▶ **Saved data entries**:
▬▬▬▬▬▬

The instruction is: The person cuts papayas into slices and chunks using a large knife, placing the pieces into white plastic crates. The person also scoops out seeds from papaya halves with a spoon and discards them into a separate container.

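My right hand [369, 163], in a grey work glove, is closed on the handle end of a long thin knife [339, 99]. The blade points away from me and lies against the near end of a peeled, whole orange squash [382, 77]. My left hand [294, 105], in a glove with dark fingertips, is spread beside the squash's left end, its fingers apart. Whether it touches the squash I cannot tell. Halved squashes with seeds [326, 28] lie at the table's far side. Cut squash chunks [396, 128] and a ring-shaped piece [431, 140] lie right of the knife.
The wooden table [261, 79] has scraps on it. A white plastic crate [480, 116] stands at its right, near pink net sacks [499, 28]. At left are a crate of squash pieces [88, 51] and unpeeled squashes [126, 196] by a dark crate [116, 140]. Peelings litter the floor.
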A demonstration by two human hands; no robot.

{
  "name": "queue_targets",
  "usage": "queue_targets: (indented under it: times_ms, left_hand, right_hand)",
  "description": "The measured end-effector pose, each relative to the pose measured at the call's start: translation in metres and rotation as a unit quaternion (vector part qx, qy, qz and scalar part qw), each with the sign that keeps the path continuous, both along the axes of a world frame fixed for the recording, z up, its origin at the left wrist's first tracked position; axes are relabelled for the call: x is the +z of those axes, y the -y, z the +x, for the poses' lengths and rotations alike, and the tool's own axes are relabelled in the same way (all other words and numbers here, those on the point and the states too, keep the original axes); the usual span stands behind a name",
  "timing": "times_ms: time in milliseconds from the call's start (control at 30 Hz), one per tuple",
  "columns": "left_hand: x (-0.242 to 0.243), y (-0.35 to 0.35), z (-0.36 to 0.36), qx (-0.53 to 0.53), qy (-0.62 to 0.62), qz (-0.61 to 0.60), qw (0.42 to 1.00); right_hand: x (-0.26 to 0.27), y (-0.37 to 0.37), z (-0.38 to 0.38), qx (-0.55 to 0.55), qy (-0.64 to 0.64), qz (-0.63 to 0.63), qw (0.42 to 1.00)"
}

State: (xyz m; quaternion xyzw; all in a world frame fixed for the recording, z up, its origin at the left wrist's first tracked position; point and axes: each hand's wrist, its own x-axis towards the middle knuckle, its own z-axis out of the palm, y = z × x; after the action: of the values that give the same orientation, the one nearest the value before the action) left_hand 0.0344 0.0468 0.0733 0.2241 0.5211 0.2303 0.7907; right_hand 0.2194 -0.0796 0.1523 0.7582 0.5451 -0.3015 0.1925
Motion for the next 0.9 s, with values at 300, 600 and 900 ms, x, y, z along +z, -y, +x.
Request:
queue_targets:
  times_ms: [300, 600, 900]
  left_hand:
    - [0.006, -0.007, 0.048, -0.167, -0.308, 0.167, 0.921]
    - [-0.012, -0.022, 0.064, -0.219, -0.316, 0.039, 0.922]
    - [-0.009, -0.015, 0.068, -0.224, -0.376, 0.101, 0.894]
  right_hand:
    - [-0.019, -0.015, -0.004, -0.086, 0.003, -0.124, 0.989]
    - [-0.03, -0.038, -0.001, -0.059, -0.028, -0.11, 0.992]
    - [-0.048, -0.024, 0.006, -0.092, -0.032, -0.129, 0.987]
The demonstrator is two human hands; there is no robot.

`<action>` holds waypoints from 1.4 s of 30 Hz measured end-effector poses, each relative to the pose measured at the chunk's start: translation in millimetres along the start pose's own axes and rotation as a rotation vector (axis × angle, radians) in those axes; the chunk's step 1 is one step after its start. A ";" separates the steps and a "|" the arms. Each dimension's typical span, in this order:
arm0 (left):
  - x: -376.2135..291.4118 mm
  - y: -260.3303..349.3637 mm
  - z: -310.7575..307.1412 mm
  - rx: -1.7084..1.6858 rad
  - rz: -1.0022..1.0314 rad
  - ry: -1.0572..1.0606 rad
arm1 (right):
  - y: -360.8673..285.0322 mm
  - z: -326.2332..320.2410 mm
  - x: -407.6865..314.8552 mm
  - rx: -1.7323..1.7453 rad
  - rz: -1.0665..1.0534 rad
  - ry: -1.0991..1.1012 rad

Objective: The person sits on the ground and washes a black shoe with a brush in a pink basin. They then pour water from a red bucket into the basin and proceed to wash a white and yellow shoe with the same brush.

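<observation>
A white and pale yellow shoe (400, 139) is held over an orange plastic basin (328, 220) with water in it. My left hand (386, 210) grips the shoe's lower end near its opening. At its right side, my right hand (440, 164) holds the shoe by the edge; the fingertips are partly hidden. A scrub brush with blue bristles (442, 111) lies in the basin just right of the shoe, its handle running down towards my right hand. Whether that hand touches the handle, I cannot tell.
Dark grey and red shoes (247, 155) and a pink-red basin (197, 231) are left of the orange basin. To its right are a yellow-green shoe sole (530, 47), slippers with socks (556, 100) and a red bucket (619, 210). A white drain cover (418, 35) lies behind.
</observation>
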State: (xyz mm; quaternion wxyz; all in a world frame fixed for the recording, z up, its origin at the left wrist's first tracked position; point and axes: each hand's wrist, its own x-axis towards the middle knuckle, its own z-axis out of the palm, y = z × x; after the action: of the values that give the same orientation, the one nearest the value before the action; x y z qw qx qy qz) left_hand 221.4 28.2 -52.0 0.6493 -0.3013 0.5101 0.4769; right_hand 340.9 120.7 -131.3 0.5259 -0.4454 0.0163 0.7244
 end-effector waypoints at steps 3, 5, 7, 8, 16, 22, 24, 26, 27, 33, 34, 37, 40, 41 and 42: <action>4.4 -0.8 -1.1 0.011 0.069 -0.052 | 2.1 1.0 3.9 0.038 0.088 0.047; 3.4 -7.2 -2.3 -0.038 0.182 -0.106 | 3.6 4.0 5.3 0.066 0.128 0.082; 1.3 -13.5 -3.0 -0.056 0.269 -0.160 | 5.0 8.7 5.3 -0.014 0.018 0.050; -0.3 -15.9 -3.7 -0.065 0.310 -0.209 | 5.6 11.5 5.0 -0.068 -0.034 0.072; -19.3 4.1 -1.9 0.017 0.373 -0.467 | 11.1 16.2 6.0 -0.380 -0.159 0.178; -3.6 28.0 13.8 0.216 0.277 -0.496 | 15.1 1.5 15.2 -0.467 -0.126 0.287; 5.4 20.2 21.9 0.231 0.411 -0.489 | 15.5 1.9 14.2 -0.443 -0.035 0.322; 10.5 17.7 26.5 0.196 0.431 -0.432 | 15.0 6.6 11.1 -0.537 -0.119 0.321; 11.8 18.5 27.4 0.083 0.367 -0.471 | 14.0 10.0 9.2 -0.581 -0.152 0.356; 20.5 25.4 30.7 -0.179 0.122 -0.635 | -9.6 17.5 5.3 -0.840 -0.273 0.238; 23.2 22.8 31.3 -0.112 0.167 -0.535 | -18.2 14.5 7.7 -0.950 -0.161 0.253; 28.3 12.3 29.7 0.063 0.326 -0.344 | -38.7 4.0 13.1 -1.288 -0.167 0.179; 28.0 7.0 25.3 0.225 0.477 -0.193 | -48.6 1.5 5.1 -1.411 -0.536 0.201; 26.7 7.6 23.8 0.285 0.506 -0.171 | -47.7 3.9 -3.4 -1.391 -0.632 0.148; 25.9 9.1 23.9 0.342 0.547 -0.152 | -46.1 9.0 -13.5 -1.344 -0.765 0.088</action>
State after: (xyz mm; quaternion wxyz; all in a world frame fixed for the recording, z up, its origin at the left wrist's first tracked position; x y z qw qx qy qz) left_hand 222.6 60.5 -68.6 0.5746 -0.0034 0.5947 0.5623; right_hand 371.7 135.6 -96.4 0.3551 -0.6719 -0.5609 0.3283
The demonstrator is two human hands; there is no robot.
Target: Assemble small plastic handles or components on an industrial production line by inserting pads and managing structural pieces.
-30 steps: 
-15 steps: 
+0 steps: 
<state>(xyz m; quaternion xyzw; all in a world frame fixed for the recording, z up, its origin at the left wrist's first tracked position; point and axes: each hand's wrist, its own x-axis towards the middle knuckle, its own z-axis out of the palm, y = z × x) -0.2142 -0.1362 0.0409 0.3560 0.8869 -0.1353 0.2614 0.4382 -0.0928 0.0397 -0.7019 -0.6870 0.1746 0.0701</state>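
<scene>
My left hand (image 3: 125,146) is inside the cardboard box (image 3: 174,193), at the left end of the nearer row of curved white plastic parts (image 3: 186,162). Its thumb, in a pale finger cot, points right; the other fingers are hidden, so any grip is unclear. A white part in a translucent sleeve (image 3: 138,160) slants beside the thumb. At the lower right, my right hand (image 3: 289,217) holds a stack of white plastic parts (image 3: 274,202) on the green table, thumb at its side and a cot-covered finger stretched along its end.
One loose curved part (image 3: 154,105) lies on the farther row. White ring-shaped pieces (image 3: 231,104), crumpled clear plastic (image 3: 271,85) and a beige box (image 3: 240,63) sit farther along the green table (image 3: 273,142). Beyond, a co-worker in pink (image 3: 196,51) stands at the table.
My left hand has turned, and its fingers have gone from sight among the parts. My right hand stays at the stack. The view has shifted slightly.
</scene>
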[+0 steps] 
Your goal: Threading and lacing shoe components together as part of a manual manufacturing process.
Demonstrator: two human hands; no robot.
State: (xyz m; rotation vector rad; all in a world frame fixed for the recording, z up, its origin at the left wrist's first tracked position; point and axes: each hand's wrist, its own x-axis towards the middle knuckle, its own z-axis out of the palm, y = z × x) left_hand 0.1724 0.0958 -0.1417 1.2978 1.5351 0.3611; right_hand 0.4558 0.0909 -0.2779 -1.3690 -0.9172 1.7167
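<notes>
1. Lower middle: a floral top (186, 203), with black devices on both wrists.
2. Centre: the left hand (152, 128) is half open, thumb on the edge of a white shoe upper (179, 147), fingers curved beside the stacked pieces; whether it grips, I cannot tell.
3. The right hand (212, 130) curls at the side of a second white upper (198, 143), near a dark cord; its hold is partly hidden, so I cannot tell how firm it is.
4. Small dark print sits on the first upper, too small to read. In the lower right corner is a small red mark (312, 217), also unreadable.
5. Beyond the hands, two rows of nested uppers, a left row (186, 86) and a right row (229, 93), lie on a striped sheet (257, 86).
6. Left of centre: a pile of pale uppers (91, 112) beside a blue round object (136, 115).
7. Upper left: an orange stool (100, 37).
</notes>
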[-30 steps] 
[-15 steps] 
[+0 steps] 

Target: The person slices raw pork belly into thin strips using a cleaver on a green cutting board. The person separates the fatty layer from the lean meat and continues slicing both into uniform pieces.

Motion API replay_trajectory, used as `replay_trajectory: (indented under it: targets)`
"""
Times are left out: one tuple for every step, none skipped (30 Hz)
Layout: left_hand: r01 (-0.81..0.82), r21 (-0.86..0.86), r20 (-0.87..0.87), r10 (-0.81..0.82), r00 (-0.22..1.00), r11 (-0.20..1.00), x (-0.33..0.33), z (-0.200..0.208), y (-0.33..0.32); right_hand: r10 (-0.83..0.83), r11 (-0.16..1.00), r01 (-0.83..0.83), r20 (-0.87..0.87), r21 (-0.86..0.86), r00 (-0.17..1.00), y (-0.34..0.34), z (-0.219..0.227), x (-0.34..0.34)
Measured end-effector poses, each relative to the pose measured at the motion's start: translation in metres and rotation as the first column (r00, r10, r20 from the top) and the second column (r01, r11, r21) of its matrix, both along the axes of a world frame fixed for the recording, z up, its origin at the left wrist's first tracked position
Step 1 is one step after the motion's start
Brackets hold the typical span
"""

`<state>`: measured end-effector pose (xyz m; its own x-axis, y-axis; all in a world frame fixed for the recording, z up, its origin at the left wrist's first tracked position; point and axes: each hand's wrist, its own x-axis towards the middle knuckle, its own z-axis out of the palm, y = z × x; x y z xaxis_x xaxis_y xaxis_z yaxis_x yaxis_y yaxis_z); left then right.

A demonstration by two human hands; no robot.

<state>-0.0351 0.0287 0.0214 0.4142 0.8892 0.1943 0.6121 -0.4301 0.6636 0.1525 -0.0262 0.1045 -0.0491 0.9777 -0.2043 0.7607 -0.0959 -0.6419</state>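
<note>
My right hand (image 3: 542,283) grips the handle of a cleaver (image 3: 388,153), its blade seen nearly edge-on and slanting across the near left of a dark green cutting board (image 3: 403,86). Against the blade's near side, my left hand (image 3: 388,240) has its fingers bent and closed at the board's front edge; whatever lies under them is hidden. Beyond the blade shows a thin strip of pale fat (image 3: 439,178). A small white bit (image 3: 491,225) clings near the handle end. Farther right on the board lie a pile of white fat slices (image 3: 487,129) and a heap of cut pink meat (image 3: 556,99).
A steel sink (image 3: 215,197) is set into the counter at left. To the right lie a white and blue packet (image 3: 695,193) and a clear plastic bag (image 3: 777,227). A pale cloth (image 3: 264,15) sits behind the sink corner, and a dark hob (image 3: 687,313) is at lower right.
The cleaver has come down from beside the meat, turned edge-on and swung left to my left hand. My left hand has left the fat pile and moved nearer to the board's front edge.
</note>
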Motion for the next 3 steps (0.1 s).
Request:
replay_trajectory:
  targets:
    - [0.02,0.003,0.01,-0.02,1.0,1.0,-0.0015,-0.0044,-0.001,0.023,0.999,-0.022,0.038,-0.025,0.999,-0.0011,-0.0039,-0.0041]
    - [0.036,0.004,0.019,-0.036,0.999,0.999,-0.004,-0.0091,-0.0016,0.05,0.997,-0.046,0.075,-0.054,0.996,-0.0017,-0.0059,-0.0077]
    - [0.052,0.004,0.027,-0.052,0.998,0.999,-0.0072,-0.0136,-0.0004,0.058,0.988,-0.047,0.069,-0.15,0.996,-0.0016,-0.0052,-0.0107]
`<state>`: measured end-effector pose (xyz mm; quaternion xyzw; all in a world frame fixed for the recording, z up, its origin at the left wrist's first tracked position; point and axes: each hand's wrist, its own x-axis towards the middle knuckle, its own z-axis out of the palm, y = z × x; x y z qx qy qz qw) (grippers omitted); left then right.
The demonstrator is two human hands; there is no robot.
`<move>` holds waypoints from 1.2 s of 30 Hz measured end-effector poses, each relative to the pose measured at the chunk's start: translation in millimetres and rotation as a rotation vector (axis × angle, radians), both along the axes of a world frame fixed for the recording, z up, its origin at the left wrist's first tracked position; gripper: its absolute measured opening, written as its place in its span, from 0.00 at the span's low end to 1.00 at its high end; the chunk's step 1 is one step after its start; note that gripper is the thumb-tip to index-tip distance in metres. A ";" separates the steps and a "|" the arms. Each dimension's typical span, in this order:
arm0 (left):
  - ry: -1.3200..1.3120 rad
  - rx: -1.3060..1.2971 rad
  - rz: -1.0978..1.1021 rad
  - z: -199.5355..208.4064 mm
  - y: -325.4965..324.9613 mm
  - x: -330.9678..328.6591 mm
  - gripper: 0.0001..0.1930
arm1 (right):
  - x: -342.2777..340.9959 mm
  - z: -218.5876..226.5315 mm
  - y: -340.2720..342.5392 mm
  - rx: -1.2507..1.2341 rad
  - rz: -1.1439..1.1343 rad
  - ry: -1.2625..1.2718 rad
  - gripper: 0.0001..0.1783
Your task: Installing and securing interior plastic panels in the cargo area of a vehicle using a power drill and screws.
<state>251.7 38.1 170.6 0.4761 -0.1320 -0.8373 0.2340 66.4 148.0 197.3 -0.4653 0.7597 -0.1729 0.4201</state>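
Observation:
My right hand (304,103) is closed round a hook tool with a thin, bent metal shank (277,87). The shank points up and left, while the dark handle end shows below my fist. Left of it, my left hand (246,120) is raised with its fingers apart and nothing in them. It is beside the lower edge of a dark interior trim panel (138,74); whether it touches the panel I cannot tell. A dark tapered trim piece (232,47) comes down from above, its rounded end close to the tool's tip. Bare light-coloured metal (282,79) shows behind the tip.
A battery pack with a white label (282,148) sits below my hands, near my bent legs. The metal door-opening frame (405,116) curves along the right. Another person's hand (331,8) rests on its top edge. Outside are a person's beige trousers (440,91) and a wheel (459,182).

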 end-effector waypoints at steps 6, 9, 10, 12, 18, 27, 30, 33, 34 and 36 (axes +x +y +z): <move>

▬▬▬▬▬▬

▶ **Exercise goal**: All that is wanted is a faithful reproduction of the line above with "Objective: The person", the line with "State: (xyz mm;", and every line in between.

▶ **Final answer**:
Objective: The person sits on the ground and washes a black shoe with a brush in a pink basin. They then pour water from a red bucket into the basin and proceed to wash a white and yellow shoe with the same brush.

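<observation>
A white and pale yellow shoe (400, 139) is held over an orange plastic basin (328, 220) with water in it. My left hand (386, 210) grips the shoe's lower end near its opening. At its right side, my right hand (440, 164) holds the shoe by the edge; the fingertips are partly hidden. A scrub brush with blue bristles (442, 111) lies in the basin just right of the shoe, its handle running down towards my right hand. Whether that hand touches the handle, I cannot tell.
Dark grey and red shoes (247, 155) and a pink-red basin (197, 231) are left of the orange basin. To its right are a yellow-green shoe sole (530, 47), slippers with socks (556, 100) and a red bucket (619, 210). A white drain cover (418, 35) lies behind.
</observation>
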State: (xyz mm; quaternion wxyz; all in a world frame fixed for the recording, z up, its origin at the left wrist's first tracked position; point and axes: each hand's wrist, its own x-axis towards the middle knuckle, its own z-axis out of the palm, y = z × x; after the action: of the values that give the same orientation, the one nearest the value before the action; x y z qw qx qy qz) left_hand 221.4 28.2 -52.0 0.6493 -0.3013 0.5101 0.4769; right_hand 340.9 120.7 -131.3 0.5259 -0.4454 0.0163 0.7244

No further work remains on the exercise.